Un des concepteurs de la rupture avec l’assimilation-

départementalisation

De retour en Martinique en 1951, il est affecté au lycée Schoelcher pour y enseigner l’histoire et la géographie. Le voilà donc une nouvelle fois confronté à la triste réalité coloniale de la Martinique. Ce qui le poussa à adhérer à la Fédération martiniquaise du Parti communiste français. C’est à partir de ce moment qu’Armand s’engage dans la lutte pour l’émancipation du peuple martiniquais et découvrit la combativité et la fraternité des travailleurs à travers leur misère mais aussi leur engagement dans la lutte pour l’amélioration de leur sort. Aux côtés du Secrétaire général de la Fédération, Camille Sylvestre, Armand fut appelé à exercer la charge de rédacteur en chef de Justice. Une fonction qui n’était pas sans risque car c’est le début de l’époque où les Communistes martiniquais avaient compris que l’assimilation non seulement perpétuait le système colonial mais était un obstacle à la reconnaissance de notre identité. Une réalité illustrée par le mépris des cadres métropolitains et les discriminations dont étaient victimes les fonctionnaires martiniquais. C’est aussi l’époque où les travailleurs, sous la conduite de la CGT et du grand Victor Lamon, et avec le soutien des Communistes engagent de longues grèves pour l’amélioration de leurs salaires, tandis que ceux-ci réclament le droit à une “participation plus large des Martiniquais à la gestion de leurs propres affaires”. Plus que jamais, ils deviennent la cible du pouvoir colonial d’autant que lors de leur 11ème Conférence Fédérale d’août 1955, Armand et ses camarades communistes avaient rejeté l’assimilation car “elle niait le caractère colonial de

notre pays, marqué par l’oppression et de ce fait désarme les masses populaires”. Une revendication que le pouvoir colonial décida de combattre vigoureusement par crainte de la contagion, au

moment où, dans la Caraïbe, les autres puissances coloniales avaient enclenché la décolonisation des territoires sous leur tu- telle.

La tourmente de la démission d’Aimé Césaire et la création du PCM

C’est aussi l’époque où le mouvement communiste entre dans une tourmente avec la démission de Césaire en octobre 1956.
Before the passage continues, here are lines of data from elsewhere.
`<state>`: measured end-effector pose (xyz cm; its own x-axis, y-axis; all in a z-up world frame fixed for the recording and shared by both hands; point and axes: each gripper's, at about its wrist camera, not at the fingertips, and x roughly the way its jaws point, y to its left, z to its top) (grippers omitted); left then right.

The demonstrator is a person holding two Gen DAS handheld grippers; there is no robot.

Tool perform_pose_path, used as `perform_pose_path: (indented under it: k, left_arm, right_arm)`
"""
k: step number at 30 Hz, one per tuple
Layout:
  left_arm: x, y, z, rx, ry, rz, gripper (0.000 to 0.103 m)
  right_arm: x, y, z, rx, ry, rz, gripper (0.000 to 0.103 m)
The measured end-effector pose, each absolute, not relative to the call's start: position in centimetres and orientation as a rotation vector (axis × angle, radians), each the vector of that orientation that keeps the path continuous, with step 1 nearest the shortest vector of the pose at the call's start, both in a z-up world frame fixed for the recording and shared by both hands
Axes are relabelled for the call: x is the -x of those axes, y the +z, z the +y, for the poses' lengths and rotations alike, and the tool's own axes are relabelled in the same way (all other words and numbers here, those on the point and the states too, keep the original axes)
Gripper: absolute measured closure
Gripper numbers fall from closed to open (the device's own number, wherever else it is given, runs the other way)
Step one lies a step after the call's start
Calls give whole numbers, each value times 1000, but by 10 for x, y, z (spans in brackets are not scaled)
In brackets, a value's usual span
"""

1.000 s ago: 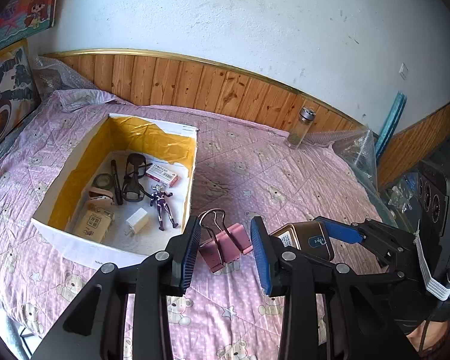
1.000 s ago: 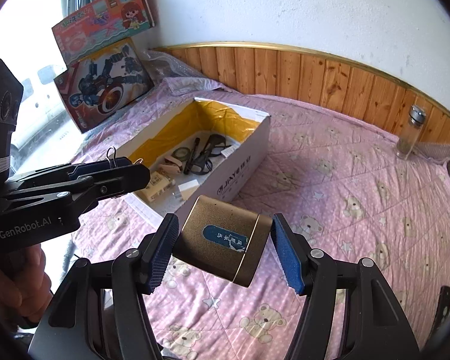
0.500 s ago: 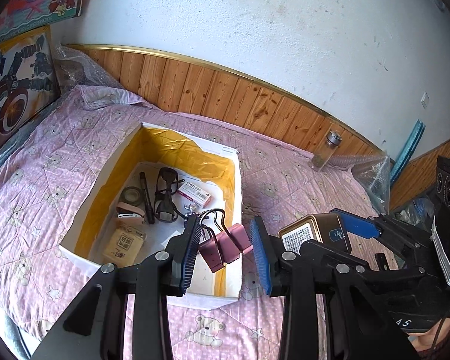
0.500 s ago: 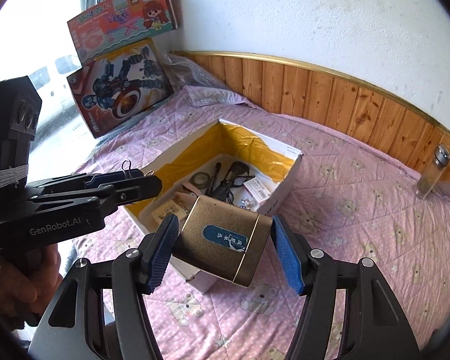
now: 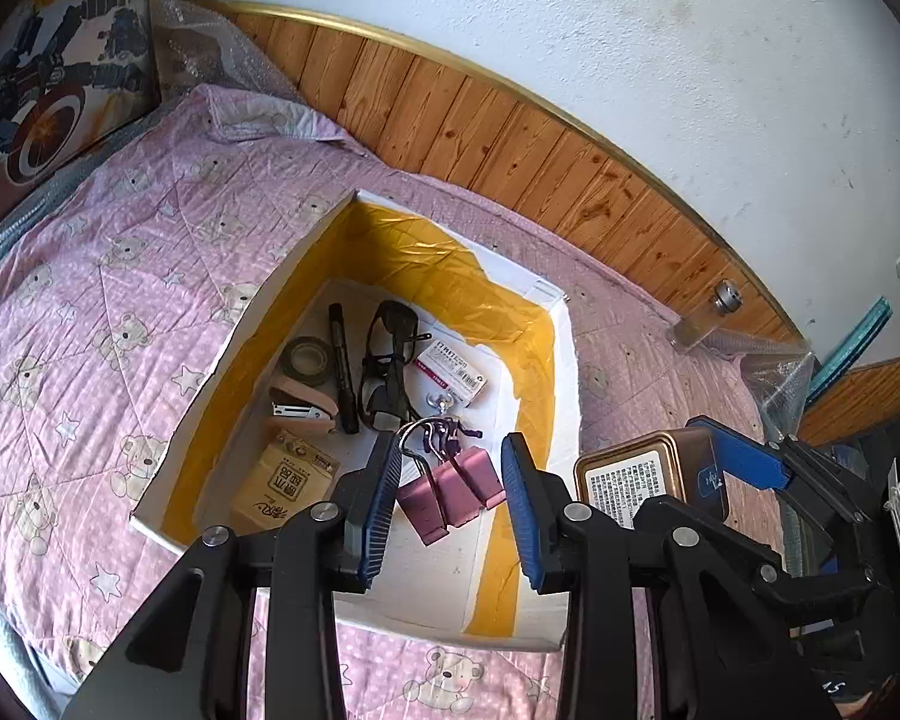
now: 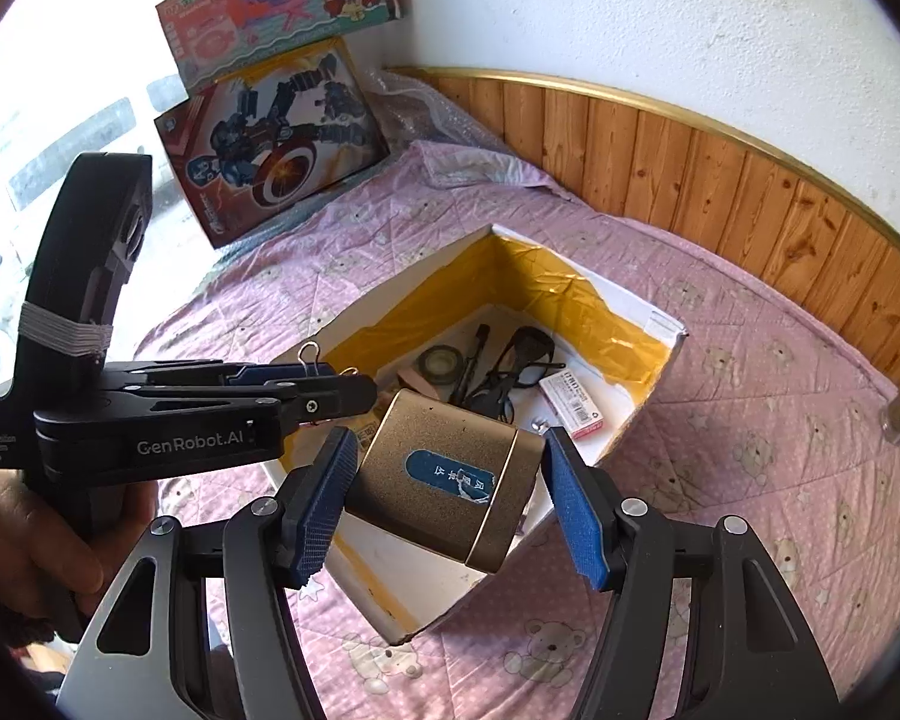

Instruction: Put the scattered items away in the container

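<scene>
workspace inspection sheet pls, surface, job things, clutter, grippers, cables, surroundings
surface: pink bear-print quilt.
job's things: white cardboard box with yellow lining holds black glasses, tape roll, stapler.
clutter: clear glass jar by the wall.
grippers: left gripper shut on pink binder clip; right gripper shut on gold tin, both above the box.
cables: nothing seen.
surroundings: wood panelling, toy boxes.

We see the box (image 5: 561, 360) on the bed (image 5: 90, 276) just ahead of both grippers. Inside lie glasses (image 5: 387, 360), tape (image 5: 309, 357) and a stapler (image 5: 300, 408); a bottle (image 5: 705, 321) stands far right.
</scene>
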<state>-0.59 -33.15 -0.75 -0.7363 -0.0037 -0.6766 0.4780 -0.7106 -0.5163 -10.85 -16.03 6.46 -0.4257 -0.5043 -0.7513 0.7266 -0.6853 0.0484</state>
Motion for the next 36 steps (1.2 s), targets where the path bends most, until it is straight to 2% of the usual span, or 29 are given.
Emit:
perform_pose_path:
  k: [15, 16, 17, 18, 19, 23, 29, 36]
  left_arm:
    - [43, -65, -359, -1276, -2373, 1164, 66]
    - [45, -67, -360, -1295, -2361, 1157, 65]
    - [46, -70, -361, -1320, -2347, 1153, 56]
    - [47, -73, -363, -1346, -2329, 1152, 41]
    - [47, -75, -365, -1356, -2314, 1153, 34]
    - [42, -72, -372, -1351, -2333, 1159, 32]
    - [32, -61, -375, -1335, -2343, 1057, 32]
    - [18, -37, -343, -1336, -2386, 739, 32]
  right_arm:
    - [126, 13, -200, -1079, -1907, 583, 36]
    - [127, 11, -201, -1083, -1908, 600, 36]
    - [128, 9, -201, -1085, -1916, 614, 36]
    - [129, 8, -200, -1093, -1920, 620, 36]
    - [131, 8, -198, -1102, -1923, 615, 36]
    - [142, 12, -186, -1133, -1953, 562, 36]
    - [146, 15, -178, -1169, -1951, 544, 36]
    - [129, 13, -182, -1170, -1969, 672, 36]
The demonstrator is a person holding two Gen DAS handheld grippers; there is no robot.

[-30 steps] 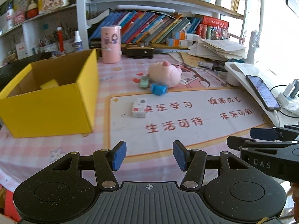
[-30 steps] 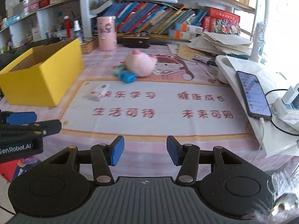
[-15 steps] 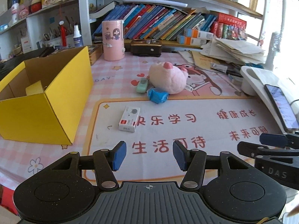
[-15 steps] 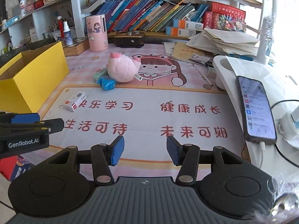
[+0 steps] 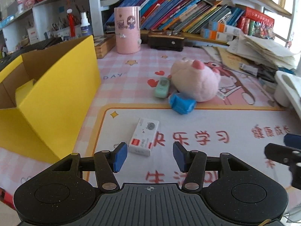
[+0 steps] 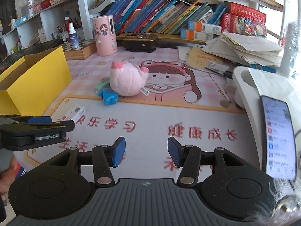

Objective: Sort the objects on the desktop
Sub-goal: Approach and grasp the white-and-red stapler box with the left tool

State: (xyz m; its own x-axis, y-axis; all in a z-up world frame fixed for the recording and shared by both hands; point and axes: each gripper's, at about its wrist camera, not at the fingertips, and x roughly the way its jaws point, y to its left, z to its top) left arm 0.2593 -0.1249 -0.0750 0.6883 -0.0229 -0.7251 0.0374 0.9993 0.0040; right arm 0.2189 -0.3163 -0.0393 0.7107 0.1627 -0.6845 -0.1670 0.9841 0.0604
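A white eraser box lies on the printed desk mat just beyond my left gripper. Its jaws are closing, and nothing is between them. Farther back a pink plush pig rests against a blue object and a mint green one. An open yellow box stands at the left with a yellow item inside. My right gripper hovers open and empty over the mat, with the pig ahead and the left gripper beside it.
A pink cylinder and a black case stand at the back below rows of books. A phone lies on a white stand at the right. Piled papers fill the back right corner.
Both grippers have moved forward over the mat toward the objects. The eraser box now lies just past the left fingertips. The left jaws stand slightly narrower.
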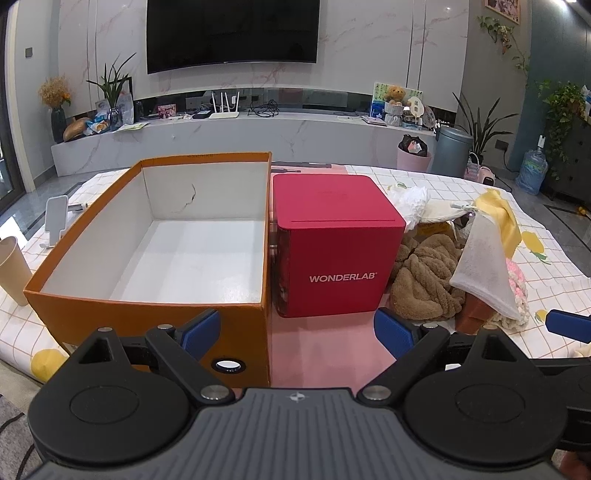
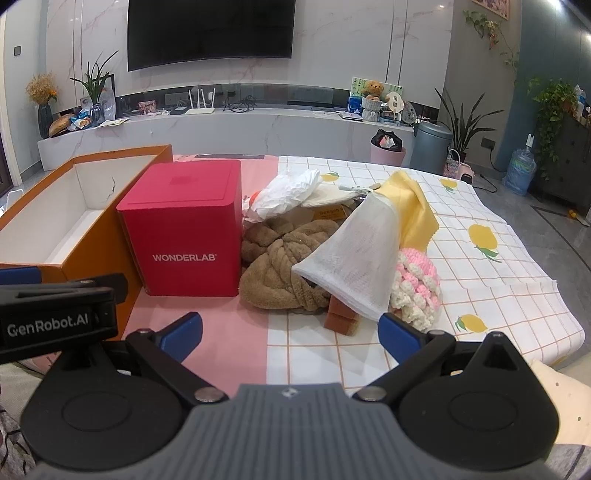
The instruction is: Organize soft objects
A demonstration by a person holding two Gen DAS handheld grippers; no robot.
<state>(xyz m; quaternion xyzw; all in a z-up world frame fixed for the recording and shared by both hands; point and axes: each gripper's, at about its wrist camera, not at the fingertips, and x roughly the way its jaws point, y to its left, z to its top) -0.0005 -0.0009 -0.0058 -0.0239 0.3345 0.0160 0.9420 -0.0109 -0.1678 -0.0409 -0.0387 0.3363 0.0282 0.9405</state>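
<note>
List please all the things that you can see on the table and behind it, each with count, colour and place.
Open box: 1, orange outside, white inside, table left, nothing in it.
Closed box: 1, red, just right of the orange box.
Fluffy cloth: 1, brown, right of the red box.
Mesh bag: 1, white, leaning on top of the pile.
Yellow cloth: 1, behind the mesh bag.
Knitted piece: 1, pink and white, right edge of the pile.
Crumpled bag: 1, white, back of the pile.
Cup: 1, beige, far left.
Television: 1, black, on the wall.
Left gripper: 1, black with blue pads, open, holding nothing.
Right gripper: 1, same colours, open, holding nothing.
</note>
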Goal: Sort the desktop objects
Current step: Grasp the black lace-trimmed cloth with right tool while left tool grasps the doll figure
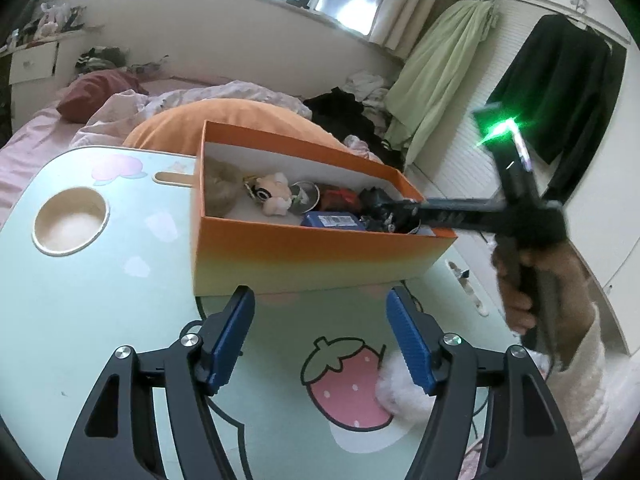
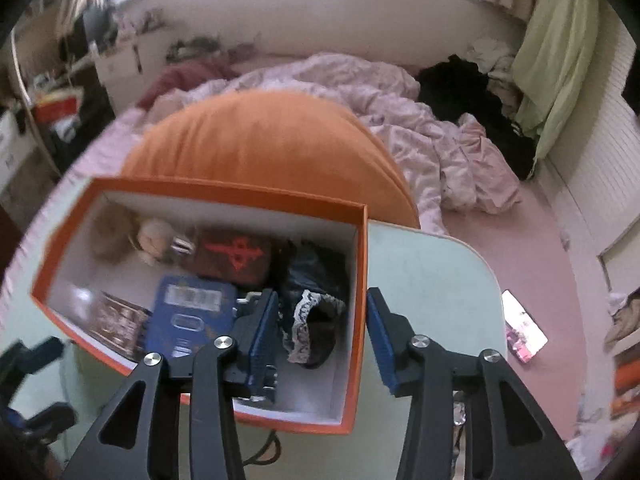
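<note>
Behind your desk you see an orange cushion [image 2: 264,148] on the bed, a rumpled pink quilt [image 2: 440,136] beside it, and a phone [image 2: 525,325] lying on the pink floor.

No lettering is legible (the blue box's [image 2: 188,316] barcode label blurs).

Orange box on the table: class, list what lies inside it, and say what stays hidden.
Inside the orange box: a blue packet, a dark red pouch, black lace-trimmed fabric, a plush toy and a tan fluffy thing. Whatever lies beneath these is covered.
</note>
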Demonstrator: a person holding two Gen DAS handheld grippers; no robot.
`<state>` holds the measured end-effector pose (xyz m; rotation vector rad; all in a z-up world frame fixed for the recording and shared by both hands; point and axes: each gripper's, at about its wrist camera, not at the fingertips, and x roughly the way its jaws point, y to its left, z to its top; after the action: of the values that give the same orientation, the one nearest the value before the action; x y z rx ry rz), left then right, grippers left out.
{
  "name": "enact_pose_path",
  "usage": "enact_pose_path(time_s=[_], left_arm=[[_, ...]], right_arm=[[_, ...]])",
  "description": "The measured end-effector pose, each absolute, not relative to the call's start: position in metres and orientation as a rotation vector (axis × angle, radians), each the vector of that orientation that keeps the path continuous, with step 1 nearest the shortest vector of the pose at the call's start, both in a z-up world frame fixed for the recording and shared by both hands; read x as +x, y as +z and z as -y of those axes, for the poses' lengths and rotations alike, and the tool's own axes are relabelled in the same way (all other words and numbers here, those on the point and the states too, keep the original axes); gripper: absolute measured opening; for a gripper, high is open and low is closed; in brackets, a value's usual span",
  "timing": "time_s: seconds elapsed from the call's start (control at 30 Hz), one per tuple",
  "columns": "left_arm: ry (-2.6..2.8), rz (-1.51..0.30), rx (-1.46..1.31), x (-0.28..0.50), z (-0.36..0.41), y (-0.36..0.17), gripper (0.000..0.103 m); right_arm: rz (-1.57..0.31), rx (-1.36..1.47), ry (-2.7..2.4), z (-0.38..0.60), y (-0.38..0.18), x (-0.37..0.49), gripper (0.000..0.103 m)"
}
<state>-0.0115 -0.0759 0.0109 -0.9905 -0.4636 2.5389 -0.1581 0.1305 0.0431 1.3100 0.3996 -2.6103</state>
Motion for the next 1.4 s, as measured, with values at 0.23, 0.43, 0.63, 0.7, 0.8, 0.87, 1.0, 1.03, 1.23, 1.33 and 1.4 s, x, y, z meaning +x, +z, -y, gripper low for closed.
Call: enact_pose_path(time_s=[0.23,0.43,0.63,0.7,0.8,0.87,1.0,1.03,1.23,1.33,1.4], left_arm=[[2.543,0.479,-0.977,-0.012,0.078,0.014,0.069],[2.515,0.5,-0.992,-0.015,0.077,0.01,0.069],[2.513,0.479,-0.986,-0.013,0.074,0.011,0.069],[2.522,0.474,-0.978,-0.012,0.075,0.013,0.069],[2.545,0.46,-0.96,-0.013,0.076,0.023,0.069],[2.578,0.431,-0.939,-0.017,0.075,0.034,0.069],[2.646,0.28,-1.002,-0.042,0.064,0.06,0.069],[2.642,0.242,-1.056,-0.053,0.059,0.062,0.069],[2.57,0.145,-1.371,-0.134,0.035,0.047,0.048],[2.623,0.04,-1.447,-0.161,0.027,0.036,0.044],[2.651,0.024,-1.451,-0.168,0.027,0.032,0.042]], right_arm=[[-0.153,1.115,-2.693,-0.161,0.063,-0.146,0.027],[-0.145,1.247,-2.511,-0.146,0.07,-0.155,0.04],[-0.319,1.438,-2.468,-0.121,0.036,-0.169,0.016],[-0.338,1.374,-2.485,-0.12,0.039,-0.162,0.012],[-0.156,1.196,-2.508,-0.136,0.061,-0.143,0.009],[0.005,1.033,-2.502,-0.154,0.084,-0.12,0.008],[0.274,0.872,-2.329,-0.187,0.101,-0.069,0.008],[0.315,0.883,-2.281,-0.192,0.095,-0.06,0.008],[0.41,1.141,-2.091,-0.197,0.016,-0.036,0.01],[0.375,1.212,-2.126,-0.199,-0.009,-0.035,0.012],[0.37,1.2,-2.144,-0.201,-0.011,-0.033,0.015]])
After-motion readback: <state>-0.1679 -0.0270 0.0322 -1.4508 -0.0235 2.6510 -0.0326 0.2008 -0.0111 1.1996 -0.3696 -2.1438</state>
Armand Nicolas était un fervent communiste, attaché à ses principes

Les Communistes encaissent le coup mais grâce à la mobilisation de ses plus fidèles militants dont René Ménil, Georges Gratiant, Victor Lamon, Philibert Duféal, Armand Nicolas et Camille Sylvestre qui devint son Secrétaire général, et bien d’autres, le Parti communiste martiniquais vit le jour en septembre 1957. Mais, après l’adoption par le PCM du statut d’autonomie pour la Martinique, suivi des tragiques évènements de décembre 1959 et des grèves de 1960 et 1961, les autorités décidèrent de durcir la répression contre les communistes. Après le 2e Congrès du PCM des 30 et 31 juillet 1960, au Morne Rouge, le pouvoir colonial durcit la répression avec la saisie de Justice et les poursuites engagées contre Dolor Banidol, Camille Sylvestre et Armand Nicolas pour “atteinte à la sureté de l’Etat”. Camille Sylvestre et Armand Nicolas furent chacun condamné à 1,5 million de francs, un an de prison avec sursis, et à la déchéance à vie de leurs droits civiques.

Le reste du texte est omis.